JAKARTA - Harta karun panas bumi di Indonesia bisa dikembangkan secara optimal. Terlebih lagi, Indonesia menyimpan banyak cadangan panas bumi, bahkan negara dengan cadangan panas bumi terbesar di dunia. Namun hingga kini pengembangannya masih belum maksimal karena berbagai faktor.
Berdasarkan proyeksi bauran energi dalam Rencana Umum Energi Nasional (RUEN) penggunaan panas bumi adalah sebesar 5%. Ini tentu angka besar mengingat kebutuhan energi yang terus tumbuh dan besar di masa yang akan datang.
Anggota Dewan Energi Nasional (DEN) Satya Widya Yudha mengatakan dengan proyeksi sebesar itu sementara realisasi penggunaan pnnas bumi baru 3.000 Megawatt (mw) dari total potensi mencapai 24.000 mw, ada banyak pekerjaan yang menanti pemerintah dan para stakeholder. Karena itu, perlu ada penetrasi untuk akselereasi kemampuan Indonesia dalam implementasi panaas bumi.
“Bisa dibayangkan panas bumi yang banyak belum dikembangkan itu berkontribusi 5% di tahun 2060 dalam bauran energi secara keseluruhan maka kita ingin jika tidak mampu akselerasi panas bumi secara penuh itu akan jadi pekerjaan rumah 2060 agar panas bumi bisa terpenuhi,” jelas Satya, Jakarta ,Senin (15/1/2024).
Satya menuturkan ada beberapa langkah untuk mempercepat monetisasi potensi panas bumi pertama adalah harga panas bumi harus disesuaikan dengan keekonomian proyek.

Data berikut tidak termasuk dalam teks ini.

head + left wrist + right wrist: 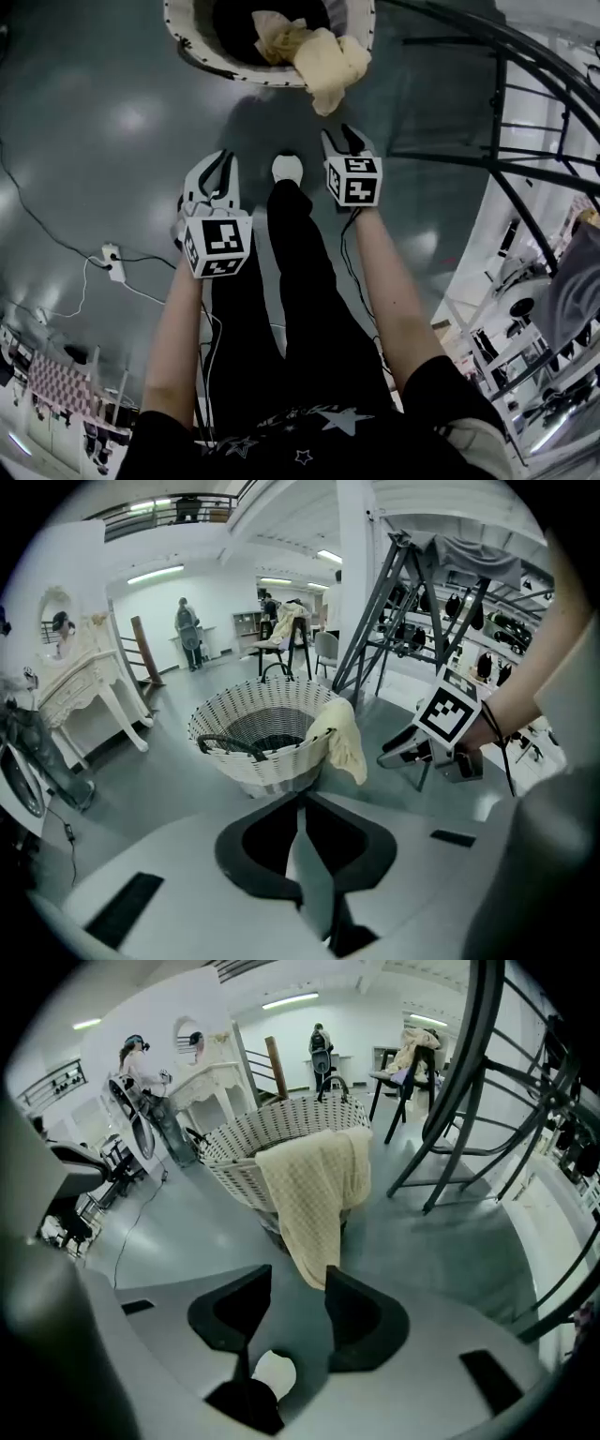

Tarif yang meluncur sesuai dengan keekonomian proyek (feed in tariff berdasarkan lokasi jaringan), terjangkau dari segi harga rata-rata bauran energi. tidak membandingkan harga satu jenis energi dengan jenis energi lain yang tidak apple to apple.
Selain itu, lanjut dia, perizinan harus ada keselarasan peraturan di tingkat yang lebih tinggi (Peraturan Presiden Percepatan Pembangunan Panas Bumi terkait izin AMDAL, izin kehutanan (IPPKH/IPJLPB), dan perizinan sumber daya alam.
Menurut Satya, sebaiknya terdapat penggantian biaya infrastruktur sebagai kompensasi atas kewajiban perpajakan khususnya yang bersifat sosial, risiko eksplorasi ditanggung pemerintah (risk mitigation), internalisasi biaya lingkungan (carbon tax). Perpajakan yang dikenakan adalah hanya menanggung pajak badan (20%) dan menerapkan tax holiday serta insentif pajak lainnya.
Selain itu, perlu adanya jaminan keuntungan ekonomi yang wajar terkait dengan alokasi risiko, yaitu pembagian risiko antara PLN sebagai off taker (menjadi tarif kompetitif) dan pengembang yang mempunyai risiko (menjadi tarif menarik), memastikan perlindungan tingkat IRR sesuai dengan usulan berdasarkan perhitungan feed in tariff.
"Agar pengeboran lebih efisien, diusulkan untuk membentuk konsorsium/koperasi rig khusus panas bumi. Serta untuk meningkatkan nilai keekonomian, diharapkan efisiensi biaya dan insentif (antara lain tax Allowance) untuk optimalisasi tarif diharapkan lebih kompetitif," jelas Satya.